When 56-year-old Terrence Jordan of Floral Park, NY, first enrolled in NYU Winthrop Hospital’s Pulmonary Rehabilitation Program in September 2013, he set a goal for himself to complete the 13th Annual Stephen Siller Tunnel-to-Towers Run/Walk. On September 28, 2014, with the blessing of his medical team and his friends and family at his side, the retired Fire Department of New York (FDNY) lieutenant and September 11, 2001 (9/11) first responder, now 45 pounds lighter and equipped with a walker carrying a portable battery-operated oxygen concentrator, achieved his goal.
“Words can’t express how wonderful it felt to walk across that finish line, knowing how far I’ve come in just one year and I have the NYU Winthrop Pulmonary Rehabilitation Program and the World Trade Center Health Program to thank for it,” said Jordan.
Just one year ago, Jordan, who made extraordinary sacrifices in the wake of 9/11 working tireless hours as an FDNY lieutenant to assist with the rescue and recovery efforts, couldn’t walk more than half a block without feeling out of breath and in pain. Since 9/11, Jordan has coped with a host of pulmonary-related conditions including chronic obstructive pulmonary disease (COPD), severe emphysema, bronchitis, asthma, and lung nodules. In fact, he was among the first group of officers to retire from the FDNY because of 9/11-related medical issues.

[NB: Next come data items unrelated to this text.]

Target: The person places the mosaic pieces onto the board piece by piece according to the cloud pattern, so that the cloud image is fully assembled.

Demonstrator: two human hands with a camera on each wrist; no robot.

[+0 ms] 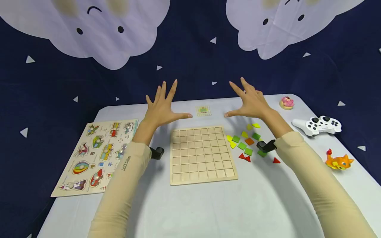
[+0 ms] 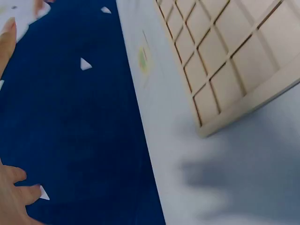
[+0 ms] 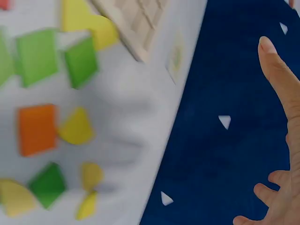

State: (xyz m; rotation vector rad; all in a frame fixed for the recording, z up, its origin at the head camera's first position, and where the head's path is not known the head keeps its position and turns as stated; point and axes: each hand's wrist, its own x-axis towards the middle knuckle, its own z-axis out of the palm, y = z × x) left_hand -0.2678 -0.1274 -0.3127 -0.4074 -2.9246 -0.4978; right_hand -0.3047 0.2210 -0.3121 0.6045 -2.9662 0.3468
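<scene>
Beige sleeves extend, left hand and right hand spread wide, empty, the right nearer coloured tiles right of the gridded wooden board.

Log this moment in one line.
left hand: raised, spread, empty | right hand: raised, spread, empty | grid: flat on table | pieces: loose, right of grid | card: beyond grid

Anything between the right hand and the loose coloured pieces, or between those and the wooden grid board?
Nothing visible stands in the way. The right hand hangs empty in the air, with no object between it and the coloured pieces. Those lie just beside the wooden grid board, with nothing else between.
</scene>
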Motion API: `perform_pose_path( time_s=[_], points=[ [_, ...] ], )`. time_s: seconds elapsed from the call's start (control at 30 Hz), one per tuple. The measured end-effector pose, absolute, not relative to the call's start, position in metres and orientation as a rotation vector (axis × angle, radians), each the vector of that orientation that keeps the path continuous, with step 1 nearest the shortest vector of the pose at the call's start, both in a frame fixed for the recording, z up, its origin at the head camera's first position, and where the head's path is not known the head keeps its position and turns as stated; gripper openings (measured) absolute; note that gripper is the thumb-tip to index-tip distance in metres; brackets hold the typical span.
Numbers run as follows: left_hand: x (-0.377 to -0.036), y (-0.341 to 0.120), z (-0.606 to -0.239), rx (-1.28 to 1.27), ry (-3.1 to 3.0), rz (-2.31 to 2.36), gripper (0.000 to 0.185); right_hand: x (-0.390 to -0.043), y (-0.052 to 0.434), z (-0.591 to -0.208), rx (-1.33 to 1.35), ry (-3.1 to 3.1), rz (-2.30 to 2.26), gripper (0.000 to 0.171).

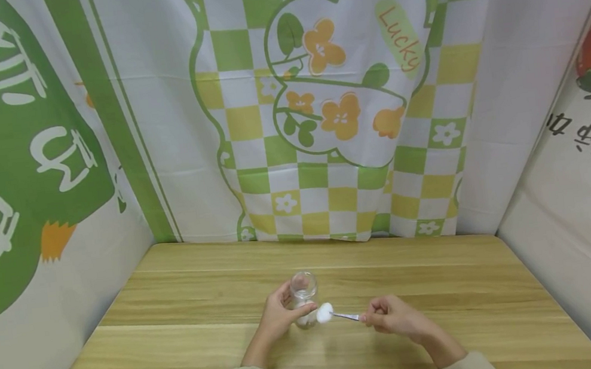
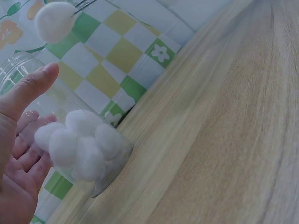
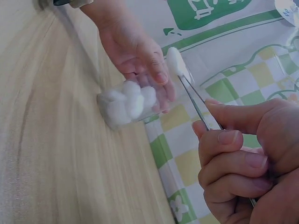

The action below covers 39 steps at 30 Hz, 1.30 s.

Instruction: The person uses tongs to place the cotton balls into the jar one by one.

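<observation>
A small clear glass jar [image 1: 304, 296] stands on the wooden table [image 1: 183, 352] with several cotton balls [image 2: 79, 147] at its bottom [image 3: 126, 100]. My left hand [image 1: 279, 315] grips the jar from the left, thumb along its side [image 2: 28, 88]. My right hand [image 1: 390, 316] pinches metal tweezers [image 1: 346, 316] [image 3: 196, 105], whose tips hold one cotton ball [image 1: 324, 313] [image 3: 176, 63] [image 2: 53, 21]. That ball hangs just right of the jar, outside its mouth.
Printed cloth with green and yellow checks [image 1: 321, 115] hangs behind the table, and more printed cloth walls in both sides. The table's light wood surface runs out to left and right of the hands.
</observation>
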<state>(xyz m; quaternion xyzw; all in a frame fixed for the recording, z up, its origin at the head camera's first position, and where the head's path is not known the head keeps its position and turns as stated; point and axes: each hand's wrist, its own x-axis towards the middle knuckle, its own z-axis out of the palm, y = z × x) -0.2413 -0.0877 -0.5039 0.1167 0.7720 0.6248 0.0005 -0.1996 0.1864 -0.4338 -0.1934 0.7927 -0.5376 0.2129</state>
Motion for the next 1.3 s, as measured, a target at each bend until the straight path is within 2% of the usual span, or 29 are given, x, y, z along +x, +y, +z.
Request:
perform_pose_path(
  time_s=[0.33,0.73,1.3],
  points=[
    [-0.242,-0.086,-0.503,0.320,2.421,2.007,0.075,-0.203,0.182,-0.426,-0.540,2.216,-1.505,0.040],
    [-0.242,-0.087,-0.504,0.336,2.429,1.982,0.077,-0.208,0.180,-0.415,-0.539,2.219,-1.505,0.028],
    [-0.242,-0.088,-0.505,0.370,2.407,1.967,0.078,-0.216,0.169,-0.404,-0.479,2.300,-1.491,0.026]
  ],
)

Regular evaluations, monitoring and treatment through the World Trade Center Health Program, under the medical direction of David Prezant, MD, have been instrumental in helping Jordan navigate all of the necessary treatments and testing he’s had to endure over the last 13 years. But Jordan also faced the incredible challenge of relearning how to walk following a stroke in November 2010.
“I was having trouble breathing and became grossly overweight because of my lack of physical activity,” said Jordan. “I needed to find something that could help me get my life back.”
Then Jordan recalled that his wife, Theresa, had shared an article with him about the Pulmonary Rehabilitation Program helping a retired police detective with advanced emphysema to drastically improve his life. Jordan wondered whether it too might be able to help him, so he shared the article with Dr. Prezant, who agreed the program would be beneficial.
Through intensive, supervised exercise, education, behavior modification and emotional support, NYU Winthrop’s Pulmonary Rehabilitation Program offers patients the opportunity to improve their lives by learning ways to cope with their lung conditions. The program also helps patients gradually improve their endurance and return to a healthier, more active lifestyle through an exercise program tailored to each patient’s specific needs and abilities. The program is staffed by a team of registered nurses, respiratory therapists, and physical therapists who are committed to meeting the unique needs of each patient.
“Often, a pulmonary rehabilitation program is the single best thing for patients with chronic lung disease,” said Peter Spiegler, MD, director of NYU Winthrop’s Medical Intensive Care Unit and a pulmonologist who refers to the NYU Winthrop Pulmonary Rehabilitation Program. “Our multidisciplinary team works together to create a unique plan to help each patient improve his or her quality of life and that is what makes the biggest difference.”
Upon enrolling in the program, it wasn’t long before Jordan began to reap the benefits, with his breathing, physical endurance and strength steadily increasing.
“When I first began the program, I couldn’t walk on the treadmill for more than five minutes,” recalls Mr. Jordan. “Today, I can walk five miles!”
Mr. Jordan’s stamina and breathing are not the only things that have improved as a result of NYU Winthrop’s Pulmonary Rehabilitation Program. The program, coupled with a new, healthy way of eating, has improved Jordan’s overall health so much that he has stunned his surgical team with his progress. In fact, upon a recent evaluation, they concluded he is no longer a candidate for lung volume reduction surgery a procedure by which portions of the diseased lungs are removed to improve lung function.
“My condition has stabilized and my doctors say that I can expect to live a relatively normal length of life with the aid of oxygen therapy,” said Jordan.
Though life has improved considerably for Jordan over the course of the last year, he is now committed to continuing his health journey at home, and in the company of a good friend and neighbor one who is also reaping the benefits of NYU Winthrop’s Pulmonary Rehabilitation Program.
Joe Dwyer was recently diagnosed with emphysema and because of Jordan’s success, he too recently enrolled in NYU Winthrop’s Pulmonary Rehabilitation Program. The two men are motivating each other, replicating some of the very same exercises they have learned through the program in a spare bedroom that Jordan has since transformed into a gym.
“We have both benefitted tremendously from the program and are just so thankful to be enjoying life again,” said Jordan.